International Logistic Properties Accepts $11.6 Billion Buyout Deal

China-Based Investment Consortium to Obtain One of the Largest Industrial Residential or commercial property Owners on the planet with U.S. Holdings Amounting to 173 Million SF in 32 Markets

International Logistic Characteristics Ltd. (SGX: MC0), one of the biggest owners of commercial residential or commercial properties worldwide, has actually accepted a proposed take-private buyout deal from a group of financiers that consists of Ming Z. Mei, the CEO and an executive director of the firm.

The financial investment group purchasing GLP, Nesta Financial investment Holdings MidCo Ltd., is owned by a consortium including HOPU Financial investment Management, Hillhouse Capital Management, Bank of China Group Investment, real estate financial investment company China Vanke Co., and SMG, which is 21% owned by Mei.

The deal of S$ 3.38 in money per share surpassed GLP’s opening stock price before the announcement of S$ 2.72/ share. The value of the deal in United States dollars relates to $11.64 billion.

Singapore-based GLP owns about 562 million square feet of logistics facilities in 113 cities in China, Japan, Brazil and the U.S. Its U.S. holdings total 173 million square feet in 32 markets. The company is among the world’s biggest real estate fund supervisors, with possessions under management of $39 billion.

GLP stated the proposed acquisition will require approvals from investors and The High Court of Singapore. Nevertheless, the company stated its deal is not conditional on getting any antitrust approvals, consisting of from the Committee on Foreign Investment in the United States (CFIUS), or any third party approvals and fund management approvals.

The long-expected deals marks the conclusion of the process revealed in December 2016 after GLP essentially put itself up for sale at the request of the firm’s biggest investor, GIC Pte.
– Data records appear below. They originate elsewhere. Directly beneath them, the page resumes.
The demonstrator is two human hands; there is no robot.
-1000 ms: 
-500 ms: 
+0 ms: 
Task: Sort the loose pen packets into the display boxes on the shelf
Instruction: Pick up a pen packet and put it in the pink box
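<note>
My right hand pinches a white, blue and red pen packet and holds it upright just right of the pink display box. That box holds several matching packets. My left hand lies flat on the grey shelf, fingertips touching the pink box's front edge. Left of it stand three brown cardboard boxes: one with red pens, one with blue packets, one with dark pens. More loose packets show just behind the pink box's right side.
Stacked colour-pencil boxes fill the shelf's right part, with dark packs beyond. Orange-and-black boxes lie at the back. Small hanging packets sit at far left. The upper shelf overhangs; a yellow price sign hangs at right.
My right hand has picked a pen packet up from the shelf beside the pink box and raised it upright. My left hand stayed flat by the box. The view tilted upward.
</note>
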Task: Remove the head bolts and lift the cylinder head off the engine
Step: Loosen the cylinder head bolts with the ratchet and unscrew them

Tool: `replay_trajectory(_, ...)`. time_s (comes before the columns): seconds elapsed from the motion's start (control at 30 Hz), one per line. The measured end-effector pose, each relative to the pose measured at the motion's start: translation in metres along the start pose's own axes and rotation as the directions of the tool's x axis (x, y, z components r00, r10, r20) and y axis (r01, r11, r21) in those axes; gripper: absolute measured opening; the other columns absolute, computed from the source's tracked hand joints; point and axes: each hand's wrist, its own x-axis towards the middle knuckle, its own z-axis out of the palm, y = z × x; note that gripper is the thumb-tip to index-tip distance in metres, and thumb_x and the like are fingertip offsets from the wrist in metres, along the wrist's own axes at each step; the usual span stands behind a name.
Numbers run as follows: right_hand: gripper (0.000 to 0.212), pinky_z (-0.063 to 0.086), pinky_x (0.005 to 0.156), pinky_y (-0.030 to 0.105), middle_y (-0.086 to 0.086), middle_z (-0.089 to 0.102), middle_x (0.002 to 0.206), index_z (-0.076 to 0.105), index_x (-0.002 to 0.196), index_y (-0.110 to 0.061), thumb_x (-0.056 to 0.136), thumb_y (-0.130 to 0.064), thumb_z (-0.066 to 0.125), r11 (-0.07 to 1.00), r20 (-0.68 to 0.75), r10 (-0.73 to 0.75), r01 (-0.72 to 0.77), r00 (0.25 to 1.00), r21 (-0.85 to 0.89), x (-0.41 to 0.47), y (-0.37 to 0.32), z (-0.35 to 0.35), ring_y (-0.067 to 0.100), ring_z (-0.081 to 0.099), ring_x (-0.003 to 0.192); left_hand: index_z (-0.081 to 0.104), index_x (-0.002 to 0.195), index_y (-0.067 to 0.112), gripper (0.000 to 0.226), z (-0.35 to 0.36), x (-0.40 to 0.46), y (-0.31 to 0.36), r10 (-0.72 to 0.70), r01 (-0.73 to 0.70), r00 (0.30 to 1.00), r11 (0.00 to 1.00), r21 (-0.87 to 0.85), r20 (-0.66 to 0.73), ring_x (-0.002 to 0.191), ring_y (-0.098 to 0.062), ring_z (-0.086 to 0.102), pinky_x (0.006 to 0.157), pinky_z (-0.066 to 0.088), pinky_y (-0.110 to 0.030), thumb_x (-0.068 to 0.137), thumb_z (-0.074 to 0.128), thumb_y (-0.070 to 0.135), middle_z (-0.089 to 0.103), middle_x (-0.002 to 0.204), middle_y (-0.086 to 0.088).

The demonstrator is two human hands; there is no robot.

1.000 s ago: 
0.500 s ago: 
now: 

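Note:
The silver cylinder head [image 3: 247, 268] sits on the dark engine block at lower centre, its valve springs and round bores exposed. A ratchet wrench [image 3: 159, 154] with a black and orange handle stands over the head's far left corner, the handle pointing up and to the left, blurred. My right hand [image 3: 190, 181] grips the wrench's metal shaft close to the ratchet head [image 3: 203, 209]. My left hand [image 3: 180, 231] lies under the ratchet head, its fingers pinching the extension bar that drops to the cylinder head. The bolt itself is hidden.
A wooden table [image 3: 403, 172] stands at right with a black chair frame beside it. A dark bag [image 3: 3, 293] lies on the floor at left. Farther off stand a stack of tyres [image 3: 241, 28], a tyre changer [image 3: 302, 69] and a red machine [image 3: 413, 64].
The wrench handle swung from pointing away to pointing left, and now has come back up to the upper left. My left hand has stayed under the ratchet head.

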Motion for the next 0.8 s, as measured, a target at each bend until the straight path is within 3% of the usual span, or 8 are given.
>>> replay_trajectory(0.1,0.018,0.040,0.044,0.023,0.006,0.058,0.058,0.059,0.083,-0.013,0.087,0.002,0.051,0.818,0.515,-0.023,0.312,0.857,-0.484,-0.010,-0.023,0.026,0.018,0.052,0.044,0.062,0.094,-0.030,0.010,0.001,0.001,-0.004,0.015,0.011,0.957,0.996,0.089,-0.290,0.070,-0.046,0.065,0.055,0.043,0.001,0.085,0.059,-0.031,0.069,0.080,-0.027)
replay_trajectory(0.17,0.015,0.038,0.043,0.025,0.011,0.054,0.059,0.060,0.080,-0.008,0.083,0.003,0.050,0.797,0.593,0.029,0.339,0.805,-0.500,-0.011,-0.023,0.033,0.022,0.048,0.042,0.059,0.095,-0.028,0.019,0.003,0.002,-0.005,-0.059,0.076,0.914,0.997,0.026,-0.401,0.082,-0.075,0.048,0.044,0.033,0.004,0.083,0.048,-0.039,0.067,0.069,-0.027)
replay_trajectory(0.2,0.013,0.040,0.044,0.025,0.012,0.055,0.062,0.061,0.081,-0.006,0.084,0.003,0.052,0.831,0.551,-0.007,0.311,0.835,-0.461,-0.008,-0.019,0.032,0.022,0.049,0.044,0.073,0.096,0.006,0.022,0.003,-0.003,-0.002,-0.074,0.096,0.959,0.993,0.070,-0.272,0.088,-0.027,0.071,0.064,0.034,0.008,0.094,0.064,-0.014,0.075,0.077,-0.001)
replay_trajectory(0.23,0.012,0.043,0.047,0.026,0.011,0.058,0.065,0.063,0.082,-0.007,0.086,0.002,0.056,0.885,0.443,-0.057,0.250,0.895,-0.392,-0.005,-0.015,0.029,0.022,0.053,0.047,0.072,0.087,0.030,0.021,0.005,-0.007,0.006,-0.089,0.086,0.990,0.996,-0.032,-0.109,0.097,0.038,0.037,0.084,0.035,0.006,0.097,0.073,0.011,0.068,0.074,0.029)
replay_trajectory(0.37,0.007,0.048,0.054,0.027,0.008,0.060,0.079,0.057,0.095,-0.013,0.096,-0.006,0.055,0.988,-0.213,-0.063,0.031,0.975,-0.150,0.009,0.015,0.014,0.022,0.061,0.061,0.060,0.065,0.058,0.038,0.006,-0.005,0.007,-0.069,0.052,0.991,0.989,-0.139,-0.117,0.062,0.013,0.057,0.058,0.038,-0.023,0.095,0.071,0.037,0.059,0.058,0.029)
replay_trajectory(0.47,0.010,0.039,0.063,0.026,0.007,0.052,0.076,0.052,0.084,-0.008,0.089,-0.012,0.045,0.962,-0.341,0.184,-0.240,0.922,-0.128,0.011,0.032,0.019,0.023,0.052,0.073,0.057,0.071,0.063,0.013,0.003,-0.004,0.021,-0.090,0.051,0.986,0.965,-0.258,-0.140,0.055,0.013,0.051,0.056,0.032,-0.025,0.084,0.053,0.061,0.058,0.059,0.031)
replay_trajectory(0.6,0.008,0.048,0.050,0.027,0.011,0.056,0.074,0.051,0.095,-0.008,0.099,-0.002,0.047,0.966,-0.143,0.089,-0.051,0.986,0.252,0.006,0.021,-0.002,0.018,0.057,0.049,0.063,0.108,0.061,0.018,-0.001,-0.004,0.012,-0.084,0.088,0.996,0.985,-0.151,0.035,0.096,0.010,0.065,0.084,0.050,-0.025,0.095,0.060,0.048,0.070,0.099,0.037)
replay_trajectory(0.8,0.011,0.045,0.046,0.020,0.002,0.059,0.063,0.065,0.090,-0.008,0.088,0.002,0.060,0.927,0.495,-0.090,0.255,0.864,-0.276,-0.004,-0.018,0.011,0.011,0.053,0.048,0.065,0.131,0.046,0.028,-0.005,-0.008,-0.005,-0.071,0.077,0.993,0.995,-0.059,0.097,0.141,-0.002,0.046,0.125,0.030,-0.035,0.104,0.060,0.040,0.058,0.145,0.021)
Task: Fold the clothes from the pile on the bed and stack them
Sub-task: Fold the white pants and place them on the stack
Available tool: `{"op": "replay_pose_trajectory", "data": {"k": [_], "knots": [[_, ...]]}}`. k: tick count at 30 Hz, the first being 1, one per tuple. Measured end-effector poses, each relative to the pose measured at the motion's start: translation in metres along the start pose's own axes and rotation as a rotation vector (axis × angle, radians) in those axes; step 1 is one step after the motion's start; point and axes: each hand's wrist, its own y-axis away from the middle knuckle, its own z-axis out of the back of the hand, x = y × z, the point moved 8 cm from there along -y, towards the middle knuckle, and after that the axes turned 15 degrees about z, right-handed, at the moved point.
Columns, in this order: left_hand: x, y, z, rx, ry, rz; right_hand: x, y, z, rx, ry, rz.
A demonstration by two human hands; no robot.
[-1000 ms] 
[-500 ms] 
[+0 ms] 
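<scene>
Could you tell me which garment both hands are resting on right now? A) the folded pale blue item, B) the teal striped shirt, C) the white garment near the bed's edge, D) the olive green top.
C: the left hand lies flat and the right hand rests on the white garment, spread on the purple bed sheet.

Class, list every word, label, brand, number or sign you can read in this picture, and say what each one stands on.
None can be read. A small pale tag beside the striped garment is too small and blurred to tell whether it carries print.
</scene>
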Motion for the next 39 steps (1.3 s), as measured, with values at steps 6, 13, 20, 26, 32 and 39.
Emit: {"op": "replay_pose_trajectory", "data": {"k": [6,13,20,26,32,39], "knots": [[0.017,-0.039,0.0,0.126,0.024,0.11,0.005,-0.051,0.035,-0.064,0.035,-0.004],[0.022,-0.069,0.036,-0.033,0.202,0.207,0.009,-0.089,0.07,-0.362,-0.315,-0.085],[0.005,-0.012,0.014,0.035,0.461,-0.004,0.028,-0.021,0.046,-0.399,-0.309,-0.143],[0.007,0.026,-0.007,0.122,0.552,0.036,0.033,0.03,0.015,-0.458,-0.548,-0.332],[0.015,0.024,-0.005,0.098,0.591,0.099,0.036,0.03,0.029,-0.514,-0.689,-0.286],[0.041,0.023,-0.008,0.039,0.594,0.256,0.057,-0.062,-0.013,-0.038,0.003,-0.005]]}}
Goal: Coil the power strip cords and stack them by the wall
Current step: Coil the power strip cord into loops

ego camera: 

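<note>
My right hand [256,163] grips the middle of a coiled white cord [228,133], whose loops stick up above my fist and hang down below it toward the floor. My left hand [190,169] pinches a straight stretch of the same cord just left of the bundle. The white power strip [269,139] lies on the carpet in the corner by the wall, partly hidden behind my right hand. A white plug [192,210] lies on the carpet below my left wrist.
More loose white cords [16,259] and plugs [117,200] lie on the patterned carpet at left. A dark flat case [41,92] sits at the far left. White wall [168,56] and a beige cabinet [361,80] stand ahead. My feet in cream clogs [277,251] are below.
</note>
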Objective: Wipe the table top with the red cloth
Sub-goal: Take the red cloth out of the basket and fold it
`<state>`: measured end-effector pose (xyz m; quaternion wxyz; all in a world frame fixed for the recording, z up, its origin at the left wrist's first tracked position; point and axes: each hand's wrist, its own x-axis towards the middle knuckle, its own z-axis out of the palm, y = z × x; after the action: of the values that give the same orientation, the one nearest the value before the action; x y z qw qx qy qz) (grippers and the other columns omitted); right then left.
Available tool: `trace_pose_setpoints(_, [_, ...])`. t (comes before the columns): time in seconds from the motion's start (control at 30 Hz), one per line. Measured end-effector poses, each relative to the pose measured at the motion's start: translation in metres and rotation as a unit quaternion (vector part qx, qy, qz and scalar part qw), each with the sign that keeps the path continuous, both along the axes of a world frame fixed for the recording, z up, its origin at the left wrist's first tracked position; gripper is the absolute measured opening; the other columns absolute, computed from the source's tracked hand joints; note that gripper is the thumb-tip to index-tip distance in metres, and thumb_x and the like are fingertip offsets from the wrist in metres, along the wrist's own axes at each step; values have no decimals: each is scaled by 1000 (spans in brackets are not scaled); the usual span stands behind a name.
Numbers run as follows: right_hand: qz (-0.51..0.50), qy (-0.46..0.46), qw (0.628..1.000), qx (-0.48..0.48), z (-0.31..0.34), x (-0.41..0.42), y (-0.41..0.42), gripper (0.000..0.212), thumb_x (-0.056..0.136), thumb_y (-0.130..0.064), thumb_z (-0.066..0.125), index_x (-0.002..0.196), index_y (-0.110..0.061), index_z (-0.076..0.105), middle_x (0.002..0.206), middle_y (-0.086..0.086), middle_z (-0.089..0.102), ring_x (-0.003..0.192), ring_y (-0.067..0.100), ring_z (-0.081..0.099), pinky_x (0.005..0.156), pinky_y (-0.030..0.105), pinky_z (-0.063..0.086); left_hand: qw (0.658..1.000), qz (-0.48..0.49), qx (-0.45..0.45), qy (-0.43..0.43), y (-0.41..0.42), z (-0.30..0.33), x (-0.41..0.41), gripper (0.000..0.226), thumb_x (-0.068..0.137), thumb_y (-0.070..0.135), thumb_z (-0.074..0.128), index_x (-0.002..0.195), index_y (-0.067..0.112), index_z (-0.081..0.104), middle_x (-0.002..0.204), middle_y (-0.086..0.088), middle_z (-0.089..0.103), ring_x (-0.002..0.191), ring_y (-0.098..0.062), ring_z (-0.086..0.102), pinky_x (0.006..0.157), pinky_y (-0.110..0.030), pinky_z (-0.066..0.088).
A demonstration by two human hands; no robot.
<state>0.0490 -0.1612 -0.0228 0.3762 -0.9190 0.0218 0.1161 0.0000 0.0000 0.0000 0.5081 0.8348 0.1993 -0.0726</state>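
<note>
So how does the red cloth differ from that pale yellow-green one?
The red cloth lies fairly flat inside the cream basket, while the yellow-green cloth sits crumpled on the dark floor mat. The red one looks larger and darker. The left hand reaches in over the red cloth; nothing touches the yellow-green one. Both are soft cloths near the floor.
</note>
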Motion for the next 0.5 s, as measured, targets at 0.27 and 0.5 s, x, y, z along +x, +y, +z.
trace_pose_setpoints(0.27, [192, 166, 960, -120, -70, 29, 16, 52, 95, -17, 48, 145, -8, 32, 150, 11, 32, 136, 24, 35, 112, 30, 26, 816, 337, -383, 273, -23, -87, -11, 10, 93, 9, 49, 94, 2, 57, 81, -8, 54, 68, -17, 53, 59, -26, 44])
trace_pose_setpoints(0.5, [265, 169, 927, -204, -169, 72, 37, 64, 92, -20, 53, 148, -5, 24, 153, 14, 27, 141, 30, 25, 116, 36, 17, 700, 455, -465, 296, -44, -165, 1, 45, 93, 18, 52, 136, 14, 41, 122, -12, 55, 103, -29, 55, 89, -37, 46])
Ltd., Singapore’s sovereign wealth fund.

Personal equity companies Warburg Pincus and The Blackstone Group were amongst the prospective buyers stated to be thinking about the firm.

In February, GLP revealed that its CEO had an interest in one of the parties that had submitted a non-binding proposal, as did Fang Fenglei, a non-executive and non-independent director. GLP said both executives had actually eliminated themselves from the company’s internal evaluation procedure.

GLP decided the proposed offer transcended due to its significant premium to historic costs, with fewer conditions to the quote and higher certainty that it would be finished within a specified timeframe.

Morrison & & Foerster is representing GLP in the proposed deal, with a cross-border group led by Singapore-based partners Eric J. Piesner and Shirin Tang.